How many of the lines below hold the word "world"? Answer only with the number.

• Given material:
══════════

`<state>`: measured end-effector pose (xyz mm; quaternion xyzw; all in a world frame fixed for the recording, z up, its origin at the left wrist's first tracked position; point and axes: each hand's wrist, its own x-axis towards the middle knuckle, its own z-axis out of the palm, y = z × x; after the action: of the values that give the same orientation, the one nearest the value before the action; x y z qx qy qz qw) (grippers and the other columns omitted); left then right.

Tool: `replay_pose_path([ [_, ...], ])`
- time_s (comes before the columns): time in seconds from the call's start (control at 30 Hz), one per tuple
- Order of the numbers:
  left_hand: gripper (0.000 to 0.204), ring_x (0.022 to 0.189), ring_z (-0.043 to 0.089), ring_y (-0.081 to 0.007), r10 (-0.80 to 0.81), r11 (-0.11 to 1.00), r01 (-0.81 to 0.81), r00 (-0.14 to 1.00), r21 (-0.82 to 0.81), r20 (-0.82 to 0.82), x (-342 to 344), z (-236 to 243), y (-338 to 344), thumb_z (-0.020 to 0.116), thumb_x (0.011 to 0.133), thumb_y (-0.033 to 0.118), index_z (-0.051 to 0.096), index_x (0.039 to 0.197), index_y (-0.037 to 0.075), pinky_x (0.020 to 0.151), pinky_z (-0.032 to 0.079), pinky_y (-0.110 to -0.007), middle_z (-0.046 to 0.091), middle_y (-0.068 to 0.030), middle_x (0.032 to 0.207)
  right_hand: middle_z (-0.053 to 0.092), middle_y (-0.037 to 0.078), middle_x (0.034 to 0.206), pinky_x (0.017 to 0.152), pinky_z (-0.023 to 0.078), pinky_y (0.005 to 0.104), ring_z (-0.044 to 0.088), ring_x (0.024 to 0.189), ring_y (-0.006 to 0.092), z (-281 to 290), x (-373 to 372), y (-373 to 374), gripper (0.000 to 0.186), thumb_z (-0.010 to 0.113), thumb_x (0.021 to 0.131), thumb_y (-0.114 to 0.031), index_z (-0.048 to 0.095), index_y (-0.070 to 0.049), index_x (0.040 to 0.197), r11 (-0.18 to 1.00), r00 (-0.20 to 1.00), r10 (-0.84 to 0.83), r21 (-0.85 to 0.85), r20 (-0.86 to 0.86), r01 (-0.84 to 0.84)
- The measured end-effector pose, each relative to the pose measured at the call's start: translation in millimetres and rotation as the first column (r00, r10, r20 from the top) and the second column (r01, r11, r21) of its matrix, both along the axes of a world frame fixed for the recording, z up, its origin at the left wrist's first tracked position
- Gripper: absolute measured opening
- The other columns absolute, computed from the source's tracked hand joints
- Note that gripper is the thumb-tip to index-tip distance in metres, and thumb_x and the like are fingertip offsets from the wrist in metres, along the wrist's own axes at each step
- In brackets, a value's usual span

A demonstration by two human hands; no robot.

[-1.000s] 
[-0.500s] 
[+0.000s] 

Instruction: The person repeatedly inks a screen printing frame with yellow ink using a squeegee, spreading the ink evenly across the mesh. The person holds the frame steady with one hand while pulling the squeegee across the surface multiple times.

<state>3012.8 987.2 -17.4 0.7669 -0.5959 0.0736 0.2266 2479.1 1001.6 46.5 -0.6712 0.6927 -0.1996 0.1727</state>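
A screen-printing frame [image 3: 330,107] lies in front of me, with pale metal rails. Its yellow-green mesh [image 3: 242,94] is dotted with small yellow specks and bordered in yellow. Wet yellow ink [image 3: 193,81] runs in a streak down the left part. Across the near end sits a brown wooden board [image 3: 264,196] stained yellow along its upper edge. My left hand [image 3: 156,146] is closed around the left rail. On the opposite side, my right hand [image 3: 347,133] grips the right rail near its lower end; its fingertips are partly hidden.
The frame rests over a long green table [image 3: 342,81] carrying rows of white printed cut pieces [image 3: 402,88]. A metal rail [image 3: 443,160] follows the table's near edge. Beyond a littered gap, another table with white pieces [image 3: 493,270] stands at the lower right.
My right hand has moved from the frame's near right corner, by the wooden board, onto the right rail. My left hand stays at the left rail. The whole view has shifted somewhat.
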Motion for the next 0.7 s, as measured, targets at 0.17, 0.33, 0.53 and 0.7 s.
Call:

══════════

• Answer:
2